## Task item
Only the lines below from the one with "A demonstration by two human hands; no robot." through the one with "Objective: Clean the" are to be written out, exactly and without any images.

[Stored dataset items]
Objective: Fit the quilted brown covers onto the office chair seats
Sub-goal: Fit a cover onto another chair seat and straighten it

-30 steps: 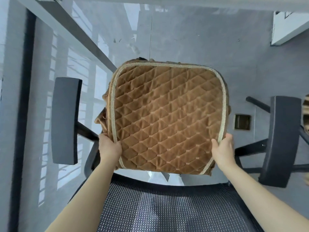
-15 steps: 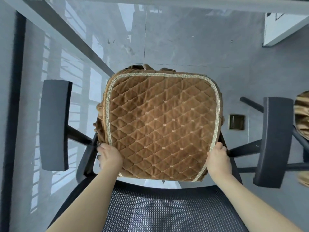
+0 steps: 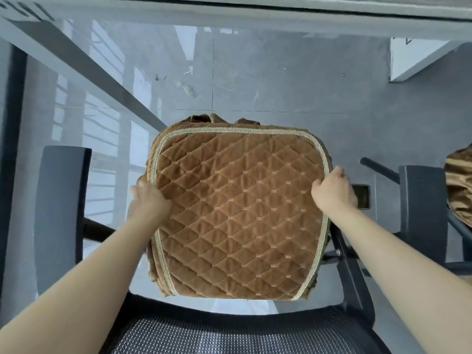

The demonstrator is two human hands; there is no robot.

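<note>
A quilted brown cover with a pale braided border lies spread over the office chair seat, seen from above the mesh backrest. My left hand rests on the cover's left edge about halfway along, fingers curled over the rim. My right hand grips the right edge at the same height. The seat itself is hidden beneath the cover. Gathered brown fabric bunches at the cover's far edge and along its left side.
Black armrests stand on the left and right. A second brown cover shows at the right edge. A desk edge runs across the top. Glossy grey floor tiles lie beyond, with a small floor socket.
Both hands have slid from the cover's near corners forward to the middle of its sides. The cover has come down and lies lower over the seat.
</note>
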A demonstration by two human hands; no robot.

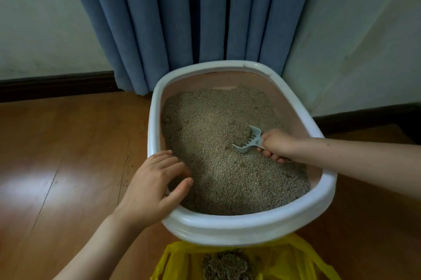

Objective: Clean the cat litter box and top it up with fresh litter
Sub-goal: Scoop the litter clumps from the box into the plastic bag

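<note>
A white-rimmed litter box [246, 226] with pinkish inner walls stands on the floor, filled with beige litter [218, 165]. My right hand [276, 146] grips the handle of a pale grey slotted scoop [247, 140], whose blade is dug into the litter right of centre and carries a heap of grains. My left hand [151, 188] rests on the box's near-left rim, fingers curled over its inner edge.
A yellow plastic bag [293, 261] lies open just in front of the box with clumped litter [227, 266] inside. Blue curtains [189, 17] hang behind the box, walls on both sides. Several stray grains [129, 161] dot the wooden floor to the left.
</note>
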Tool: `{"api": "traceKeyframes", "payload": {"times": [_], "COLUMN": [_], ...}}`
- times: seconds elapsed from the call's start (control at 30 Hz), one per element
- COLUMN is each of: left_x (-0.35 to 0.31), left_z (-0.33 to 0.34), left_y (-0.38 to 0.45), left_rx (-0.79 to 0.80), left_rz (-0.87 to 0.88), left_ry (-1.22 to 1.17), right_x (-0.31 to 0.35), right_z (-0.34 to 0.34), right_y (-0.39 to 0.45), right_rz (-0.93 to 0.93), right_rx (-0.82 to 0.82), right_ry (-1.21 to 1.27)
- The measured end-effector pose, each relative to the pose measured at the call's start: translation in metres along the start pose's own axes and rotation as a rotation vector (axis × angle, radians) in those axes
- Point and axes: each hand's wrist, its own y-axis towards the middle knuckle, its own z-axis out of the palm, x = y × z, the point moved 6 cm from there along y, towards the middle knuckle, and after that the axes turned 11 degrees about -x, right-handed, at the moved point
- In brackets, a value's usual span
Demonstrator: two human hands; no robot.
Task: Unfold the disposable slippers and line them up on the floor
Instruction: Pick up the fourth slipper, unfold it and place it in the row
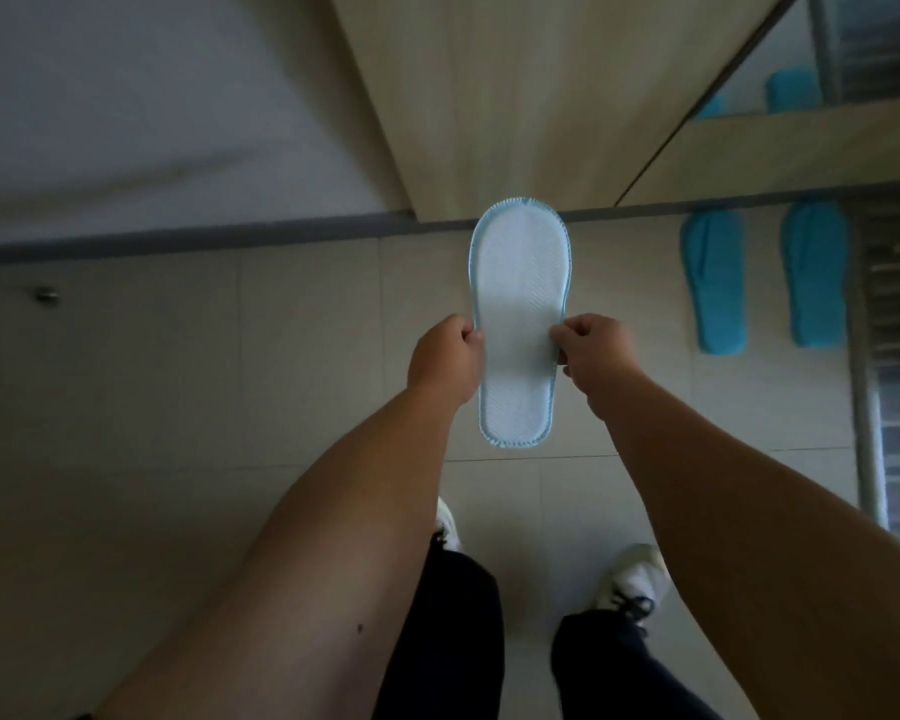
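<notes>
We hold a white slipper (520, 304) flat above the tiled floor (230, 356), sole up. Our left hand (445, 356) and right hand (593, 350) pinch its side edges, fingers closed. Two blue slippers (765, 278) lie side by side at right.

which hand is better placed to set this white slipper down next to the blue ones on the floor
Right, probably. The right hand pinches the white slipper's right edge, on the side where the two blue slippers lie by the wall. The left hand grips the far edge and would have to cross over.
</notes>
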Motion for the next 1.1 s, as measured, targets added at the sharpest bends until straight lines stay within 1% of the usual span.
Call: {"api": "traceKeyframes", "payload": {"times": [0.2,0.27,0.37,0.43,0.5,0.63,0.7,0.8,0.9,0.97,1.0,1.07,1.1], "left_x": [0.062,0.073,0.083,0.082,0.076,0.065,0.060,0.058,0.065,0.075,0.081,0.094,0.101], "left_z": [-0.022,-0.024,-0.030,-0.025,-0.019,-0.012,-0.010,-0.013,-0.021,-0.026,-0.028,-0.030,-0.030], "left_y": [0.020,0.027,0.039,0.046,0.051,0.057,0.058,0.062,0.069,0.074,0.075,0.077,0.078], "left_rx": [-0.083,-0.122,-0.218,-0.197,-0.146,-0.061,-0.056,-0.084,-0.127,-0.138,-0.131,-0.099,-0.081], "left_rz": [-0.119,-0.150,-0.180,-0.167,-0.154,-0.244,-0.261,-0.259,-0.249,-0.252,-0.259,-0.280,-0.304], "left_ry": [-0.050,-0.072,-0.090,-0.117,-0.204,-0.476,-0.541,-0.529,-0.446,-0.396,-0.386,-0.401,-0.439], "right_x": [0.018,0.021,0.033,0.039,0.043,0.056,0.060,0.064,0.064,0.063,0.063,0.059,0.054], "right_z": [0.065,0.079,0.098,0.109,0.117,0.124,0.129,0.136,0.145,0.145,0.142,0.135,0.134], "right_y": [-0.003,-0.001,-0.001,-0.006,-0.013,-0.023,-0.026,-0.031,-0.033,-0.030,-0.027,-0.012,0.000], "right_rz": [-0.053,-0.075,-0.185,-0.260,-0.322,-0.478,-0.555,-0.698,-0.805,-0.800,-0.776,-0.683,-0.596], "right_rx": [0.062,0.044,-0.024,-0.042,-0.046,-0.092,-0.078,-0.040,0.042,0.077,0.065,0.024,0.021], "right_ry": [-0.065,-0.078,-0.176,-0.254,-0.310,-0.456,-0.535,-0.585,-0.601,-0.504,-0.425,-0.331,-0.336]}}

## Output of the task
A demonstration by two human hands; no robot.


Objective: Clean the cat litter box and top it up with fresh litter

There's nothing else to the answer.